ALAI answers Member State questions on Art 13 and Rec 38
Further reflections on the European proposals of 14 September 2016 to introduce fairer sharing of the value when works and other protected material are made available by electronic means
ALAI has learned that EU Member States have put a number of questions to the Legal Service of the Council regarding Article 13 and Recital 38 of the Commission Proposal for a Directive on copyright in the Digital Single Market1 . ALAI herewith offers some assistance on the basis of its previous reflections and Resolution adopted on 18 February 2017 (hereinafter “ALAI Resolution”, see: http://www.alai.org/en/assets/files/resolutions/170218- value-gap-en.pdf ).
The first question relates to the compatibility of Article 13 with the Charter of Fundamental Rights of the European Union (hereinafter “Charter”). First, legislators generally have quite some discretion in the way how they want to balance the different human rights of the Charter, and there is no indication that this discretion as chosen in Article 13 would be in conflict with the Charter. Article 13 as proposed by the Commission rather is envisaged as a tool to reestablish the fair balance, also aimed at by the CJEU, between authors’ human rights in their works and the other mentioned human rights; currently, the value of making available works to the public in the situation covered by Article 13 is not fairly shared (see the ALAI Resolution, in particular II). Also, the obligation to take measures “such as” content recognition technologies only result from dialogue with the right holders and must be appropriate and proportionate according to Article 13, so that there is no possible conflict with other human rights.
Question 2 asks whether it is “appropriate to modify” the way in which Article 14 of the Directive on electronic commerce2 is applied horizontally, just for copyright. In the first place, it has to be stressed that Article 13 (as also Recital 38) does not modify the application of Article 14 of the Directive on e-commerce, but clarifies its interpretation in conformity with the case law of the CJEU for the particular situation covered by Article 13. It does so by specifying, for the particular kind of Internet Service Providers (hereinafter “ISP”) covered by Article 13, the conditions for the application of the status of host under Article 14 of the Directive on e-commerce, by giving examples for an “active role”, following the l’Oréal v. eBay case of the CJEU3 . Recital 38 well reflects the case law of the CJEU on the “active role” and brings a useful clarification (see, e.g., on confusion between “active role” and knowledge criteria by some national courts, the ALAI Resolution, IV. 1). There is thus no change of the current legal situation, but a welcome clarification of its interpretation, in line with the CJEU, for a particular situation as described in Article 13.

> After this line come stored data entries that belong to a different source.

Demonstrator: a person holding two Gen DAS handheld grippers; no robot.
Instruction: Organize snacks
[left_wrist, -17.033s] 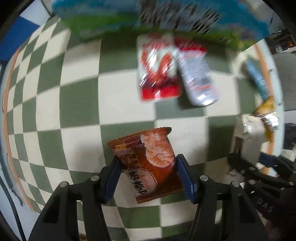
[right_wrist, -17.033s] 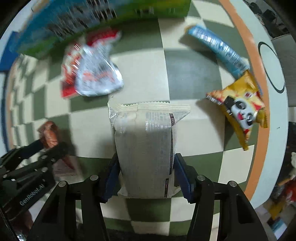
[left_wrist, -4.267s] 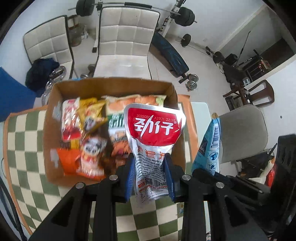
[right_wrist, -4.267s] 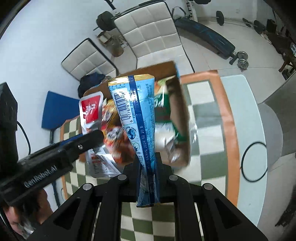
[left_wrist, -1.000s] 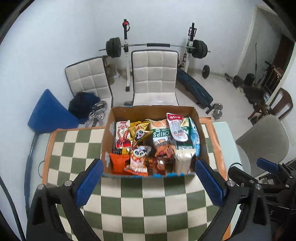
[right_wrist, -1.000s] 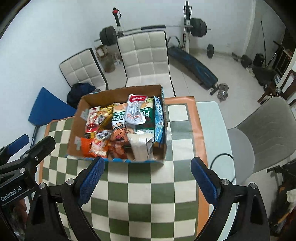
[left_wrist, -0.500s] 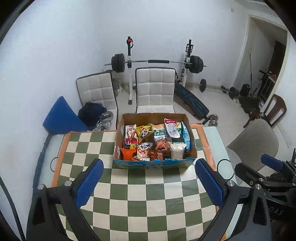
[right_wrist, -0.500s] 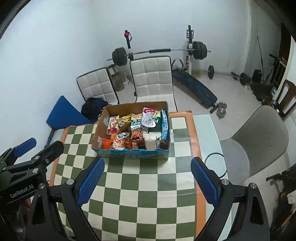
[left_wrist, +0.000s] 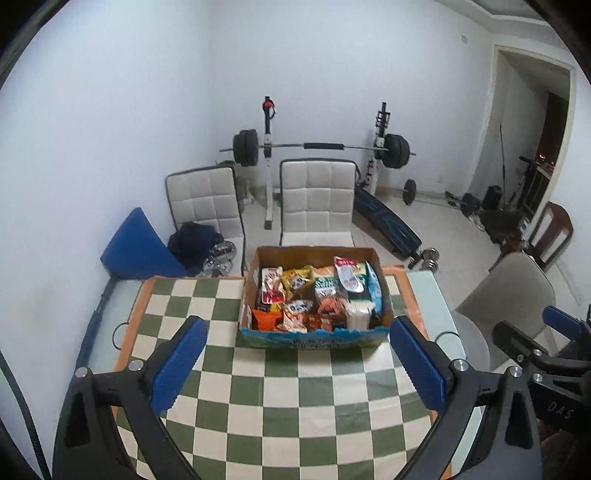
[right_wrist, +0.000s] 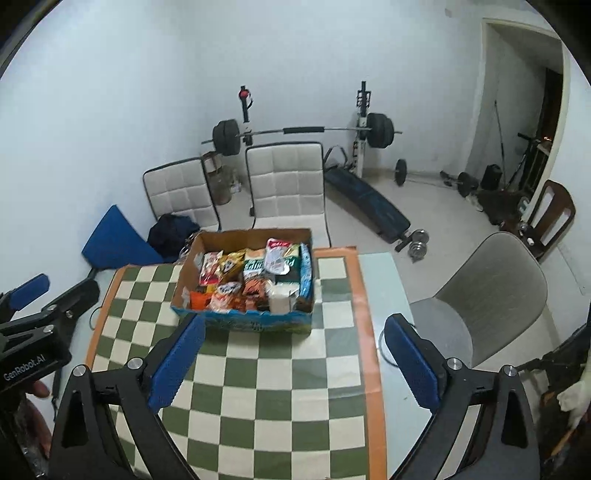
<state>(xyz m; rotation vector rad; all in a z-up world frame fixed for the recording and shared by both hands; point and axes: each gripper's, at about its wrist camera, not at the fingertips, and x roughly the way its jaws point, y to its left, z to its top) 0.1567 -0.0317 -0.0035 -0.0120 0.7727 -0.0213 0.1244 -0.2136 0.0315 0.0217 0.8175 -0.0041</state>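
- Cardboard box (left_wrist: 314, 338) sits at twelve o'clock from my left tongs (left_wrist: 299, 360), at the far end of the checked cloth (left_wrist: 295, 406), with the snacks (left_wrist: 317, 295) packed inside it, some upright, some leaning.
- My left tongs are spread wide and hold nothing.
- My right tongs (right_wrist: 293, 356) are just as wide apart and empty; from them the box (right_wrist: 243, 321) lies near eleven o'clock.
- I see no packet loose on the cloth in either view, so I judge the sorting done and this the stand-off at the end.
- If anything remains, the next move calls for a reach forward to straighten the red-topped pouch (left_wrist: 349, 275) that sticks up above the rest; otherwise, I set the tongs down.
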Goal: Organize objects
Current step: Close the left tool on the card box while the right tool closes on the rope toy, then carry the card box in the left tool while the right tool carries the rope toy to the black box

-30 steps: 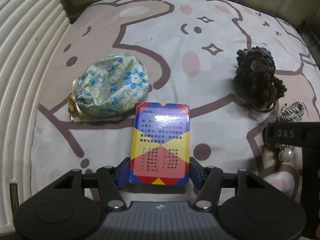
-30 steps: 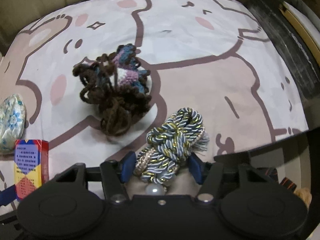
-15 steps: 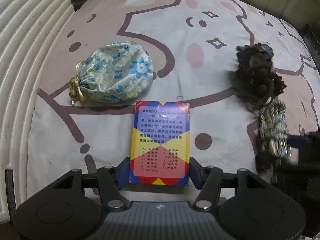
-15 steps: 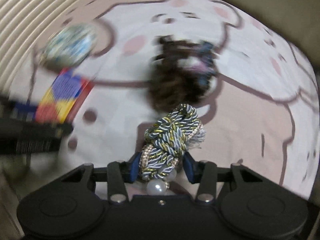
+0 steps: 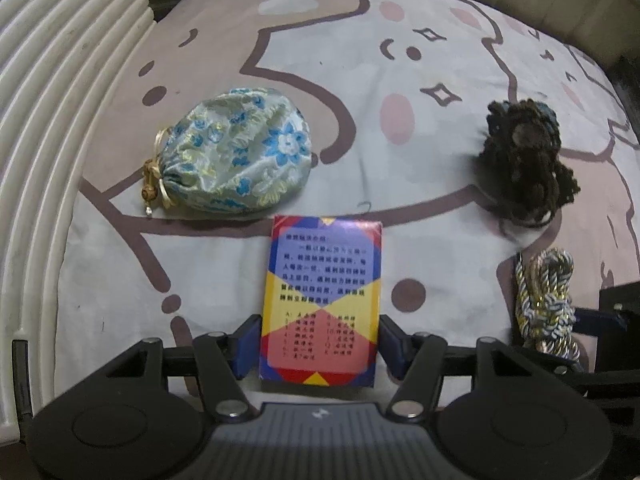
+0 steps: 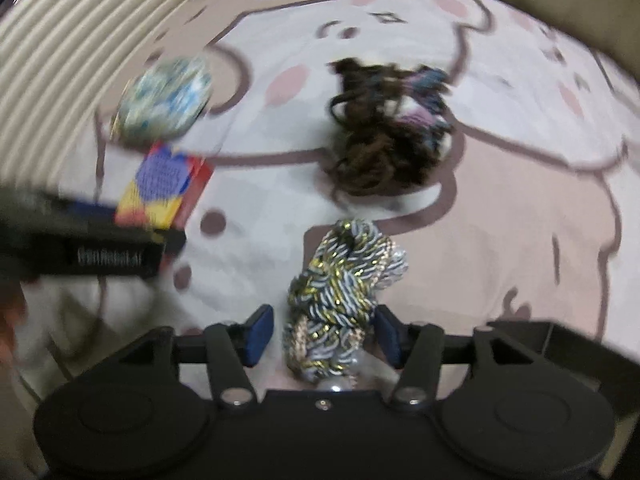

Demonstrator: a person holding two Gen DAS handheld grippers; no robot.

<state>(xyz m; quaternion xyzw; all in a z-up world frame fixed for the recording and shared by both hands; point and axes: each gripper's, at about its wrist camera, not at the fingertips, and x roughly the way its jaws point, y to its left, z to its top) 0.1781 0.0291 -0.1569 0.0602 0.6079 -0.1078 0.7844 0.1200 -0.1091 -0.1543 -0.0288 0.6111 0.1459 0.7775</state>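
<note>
My left gripper [image 5: 318,346] is shut on a red, yellow and blue card box [image 5: 322,300] that lies flat on the cartoon-print cloth. A blue floral drawstring pouch [image 5: 236,156] lies just beyond it to the left. My right gripper [image 6: 322,334] stands open around a braided blue, white and gold cord bundle [image 6: 340,292], with gaps on both sides. The cord bundle also shows in the left wrist view [image 5: 546,300]. A tangle of brown yarn [image 6: 388,148] lies beyond the cord; it shows in the left wrist view too [image 5: 528,160].
A ribbed white panel [image 5: 52,152] borders the cloth on the left. A dark edge [image 5: 628,80] runs along the far right. The cartoon-print cloth [image 5: 400,60] stretches bare toward the back.
The right gripper swung left with the cord bundle, brought it down beside the card box, and opened its jaws. The left gripper kept its hold on the box and shifted slightly.
</note>
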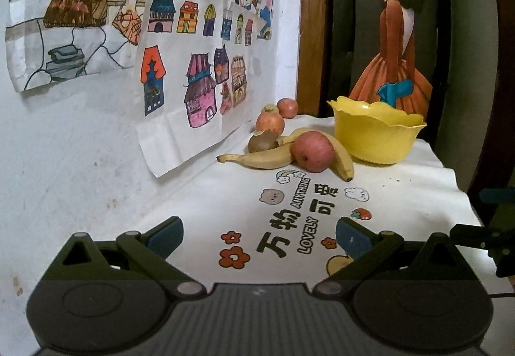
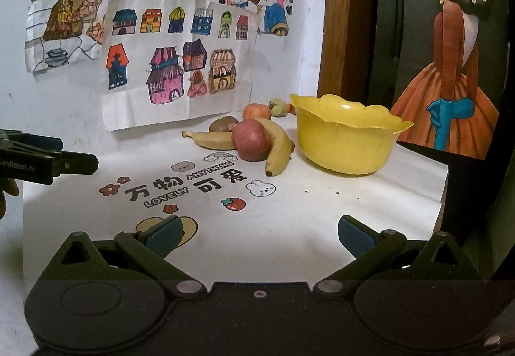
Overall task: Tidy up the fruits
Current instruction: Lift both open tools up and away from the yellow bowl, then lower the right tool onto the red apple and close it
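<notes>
1. The surface [image 2: 322, 211] is draped in a white cloth printed with cartoon animals, flowers and lettering, and fills the lower middle of both frames.
2. Behind it, a white wall carries children's drawings [image 2: 180, 66] at upper left; a picture of a girl in an orange dress [image 2: 450, 92] stands at right.
3. The yellow bowl [image 2: 344, 143] sits right of centre; nothing shows inside it.
4. Just left of it lie two bananas [image 2: 276, 147], a red apple [image 2: 252, 140] resting against them, a kiwi [image 2: 222, 124] and more apples [image 2: 256, 111] behind.
5. The left hand-held gripper [image 1: 259, 235] and right hand-held gripper [image 2: 259, 233] are both spread wide and hold nothing, over the near cloth, well apart from the fruit.
</notes>
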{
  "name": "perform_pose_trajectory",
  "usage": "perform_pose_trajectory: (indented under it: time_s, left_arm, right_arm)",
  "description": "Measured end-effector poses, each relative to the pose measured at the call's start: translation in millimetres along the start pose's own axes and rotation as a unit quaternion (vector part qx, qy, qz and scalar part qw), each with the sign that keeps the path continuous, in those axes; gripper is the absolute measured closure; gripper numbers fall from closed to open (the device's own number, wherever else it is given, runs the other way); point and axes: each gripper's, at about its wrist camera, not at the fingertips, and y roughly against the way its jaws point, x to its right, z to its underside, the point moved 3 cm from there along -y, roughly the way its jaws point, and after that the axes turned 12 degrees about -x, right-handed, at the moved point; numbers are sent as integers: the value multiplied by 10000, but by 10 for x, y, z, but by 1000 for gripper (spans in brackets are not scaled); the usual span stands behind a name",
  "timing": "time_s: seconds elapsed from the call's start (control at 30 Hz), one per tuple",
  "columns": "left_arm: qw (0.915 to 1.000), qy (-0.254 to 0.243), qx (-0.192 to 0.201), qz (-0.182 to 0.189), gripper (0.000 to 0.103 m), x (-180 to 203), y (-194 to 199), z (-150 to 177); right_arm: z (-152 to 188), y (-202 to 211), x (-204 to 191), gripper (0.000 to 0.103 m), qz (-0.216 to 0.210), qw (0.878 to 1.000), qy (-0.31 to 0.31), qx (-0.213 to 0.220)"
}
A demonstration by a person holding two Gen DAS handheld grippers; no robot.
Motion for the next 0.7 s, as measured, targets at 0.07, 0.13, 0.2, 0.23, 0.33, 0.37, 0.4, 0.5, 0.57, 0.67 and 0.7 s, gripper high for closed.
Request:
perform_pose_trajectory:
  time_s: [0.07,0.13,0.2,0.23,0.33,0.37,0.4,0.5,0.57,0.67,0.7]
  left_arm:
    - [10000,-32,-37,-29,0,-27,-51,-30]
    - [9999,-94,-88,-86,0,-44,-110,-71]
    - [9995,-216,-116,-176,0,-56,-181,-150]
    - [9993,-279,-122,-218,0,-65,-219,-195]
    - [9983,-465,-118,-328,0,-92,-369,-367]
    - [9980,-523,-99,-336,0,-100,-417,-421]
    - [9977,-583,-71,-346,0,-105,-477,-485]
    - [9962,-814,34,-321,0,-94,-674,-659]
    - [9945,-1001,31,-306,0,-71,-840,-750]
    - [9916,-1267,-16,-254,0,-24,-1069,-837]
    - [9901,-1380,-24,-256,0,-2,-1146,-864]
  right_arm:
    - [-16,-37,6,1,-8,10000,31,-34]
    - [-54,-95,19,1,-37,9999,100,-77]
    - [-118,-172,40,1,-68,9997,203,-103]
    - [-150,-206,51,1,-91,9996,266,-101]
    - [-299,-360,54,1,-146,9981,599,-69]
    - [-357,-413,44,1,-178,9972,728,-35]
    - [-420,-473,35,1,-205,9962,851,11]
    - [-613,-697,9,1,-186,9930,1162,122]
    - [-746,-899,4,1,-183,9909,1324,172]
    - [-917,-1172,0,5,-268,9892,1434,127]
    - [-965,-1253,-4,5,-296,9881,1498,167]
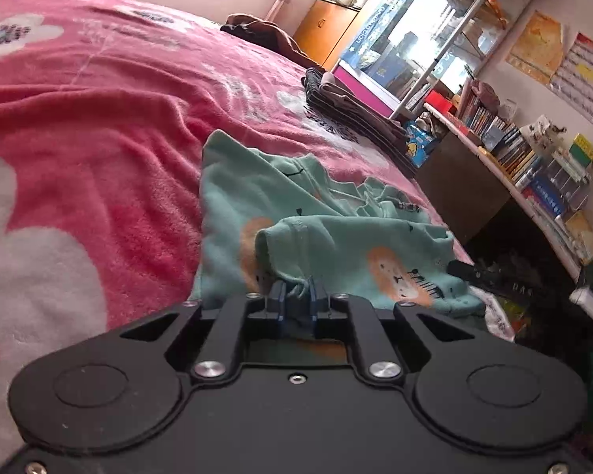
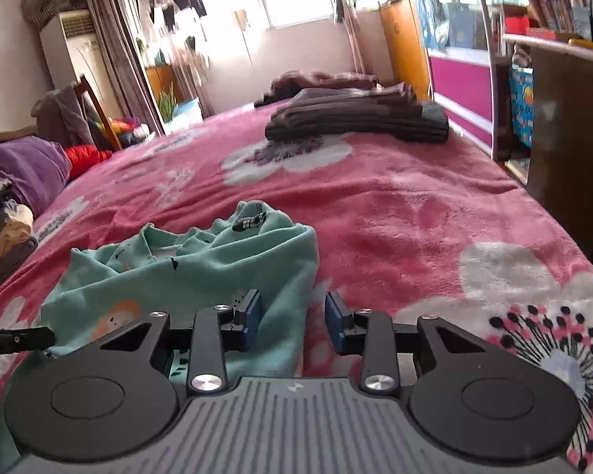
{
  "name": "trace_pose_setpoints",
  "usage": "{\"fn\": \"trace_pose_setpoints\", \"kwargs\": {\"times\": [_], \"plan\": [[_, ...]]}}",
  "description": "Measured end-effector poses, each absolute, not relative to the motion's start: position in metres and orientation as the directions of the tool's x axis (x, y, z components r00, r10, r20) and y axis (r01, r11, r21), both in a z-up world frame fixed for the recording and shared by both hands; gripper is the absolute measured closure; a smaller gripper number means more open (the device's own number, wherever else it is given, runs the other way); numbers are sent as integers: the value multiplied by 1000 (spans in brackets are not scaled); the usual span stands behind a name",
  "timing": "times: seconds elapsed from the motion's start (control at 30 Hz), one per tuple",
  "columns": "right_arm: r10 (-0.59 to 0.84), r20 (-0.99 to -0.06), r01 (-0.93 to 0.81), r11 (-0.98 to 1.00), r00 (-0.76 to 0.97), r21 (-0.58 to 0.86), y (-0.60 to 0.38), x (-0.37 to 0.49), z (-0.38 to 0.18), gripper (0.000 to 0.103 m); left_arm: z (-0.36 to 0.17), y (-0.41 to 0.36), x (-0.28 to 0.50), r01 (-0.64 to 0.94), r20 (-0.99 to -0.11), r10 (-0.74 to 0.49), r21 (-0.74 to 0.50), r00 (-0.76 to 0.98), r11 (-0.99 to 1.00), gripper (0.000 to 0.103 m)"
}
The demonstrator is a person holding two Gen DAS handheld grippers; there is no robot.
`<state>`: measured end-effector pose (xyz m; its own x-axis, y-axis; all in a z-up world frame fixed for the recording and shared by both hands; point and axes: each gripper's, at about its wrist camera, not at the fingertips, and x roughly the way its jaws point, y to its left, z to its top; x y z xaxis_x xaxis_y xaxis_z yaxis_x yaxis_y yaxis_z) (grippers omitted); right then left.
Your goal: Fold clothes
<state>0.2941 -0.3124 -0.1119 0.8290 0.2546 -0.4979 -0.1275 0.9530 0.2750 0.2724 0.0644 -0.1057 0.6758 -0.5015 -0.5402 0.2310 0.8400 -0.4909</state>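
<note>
Teal cloth fills the near part of both views: your garment (image 1: 296, 205), a mint-green piece printed with orange cartoon faces and small black marks, lies crumpled on the pink blanket (image 1: 99, 126) with white flowers that covers the bed. Your left gripper (image 1: 296, 300) has its blue pads drawn close together, and a bunched fold of the garment's edge is pinched between them; the fabric rises in a ridge just ahead of the fingers. Your right gripper (image 2: 292, 316) stands with its jaws apart, nothing clamped; the left blue pad sits against the garment's right border while the other pad is over bare blanket. At the left edge of your right wrist view a black finger of the other gripper shows beside the cloth. Farther up the bed, well apart from the garment, rests a stack of folded dark brown clothes (image 2: 359, 118), and beyond it a loose brown heap (image 2: 320, 79). Bookshelves (image 1: 533, 158) line the wall on your right.
</note>
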Motion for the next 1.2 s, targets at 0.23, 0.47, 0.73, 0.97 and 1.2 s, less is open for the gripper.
{"fn": "trace_pose_setpoints", "kwargs": {"times": [0.23, 0.47, 0.73, 0.97, 1.2], "plan": [[347, -429, -197, 914, 834, 355, -325, 289, -119, 74, -43, -3, 251, 398, -462, -415, -139, 783, 907, 84], [381, -444, -199, 893, 811, 403, -325, 295, -124, 74, -34, -137, 323, 601, -573, -494, -2, 654, 799, 84], [387, -472, -182, 887, 792, 424, -323, 301, -128, 74, -45, -207, 355, 718, -712, -408, 193, 572, 669, 84], [391, -472, -172, 881, 790, 442, -324, 300, -130, 74, -63, -229, 372, 776, -808, -331, 227, 487, 589, 89], [393, -479, -166, 878, 785, 448, -325, 302, -136, 76, -59, -134, 414, 475, -656, -589, -374, 472, 797, 103]]}}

Question 3 concerns the relation with Article 15 of the Directive on e-commerce, which prohibit general monitoring obligations for ISPs. The ALAI Resolution has explained in more detail that there is no conflict between Article 13 and Article 15 of the Directive on ecommerce; in particular, only appropriate and proportionate measures, after consultation with right holders (and thus individualised/specific rather than general), are to be taken (see for more detail the ALAI Resolution, IV. 3). Such measures are already practiced in part.
Question 4 inquires whether it is sufficient to “provide access to the public” (as mentioned in Article 13 and Recital 38) to constitute an act of communication to the public. As the CJEU has stated several times, and according to the underlying international law, the right of making available, which is at stake in Article 13/Recital 38, applies to the mere provision of access and does not necessarily require an actual transmission, as also stated in an earlier ALAI Opinion.
Of course, the Commission’s proposal does not contain or even envisage a full definition of “communication to the public”, including all possible criteria (as established by the CJEU so far); however, it simply refers to the particular case of service providers as described in that proposal and clarifies that they typically commit an act of communication to the public (see also the ALAI Resolution, IV. 2). It thereby does not mean to replace the case law of the CJEU, but corresponds to the interpretation by the CJEU of this term in different cases (including some decided after the Commission proposal was issued, in particular The Pirate Bay case of the CJEU4 ) and is in conformity with the underlying international law.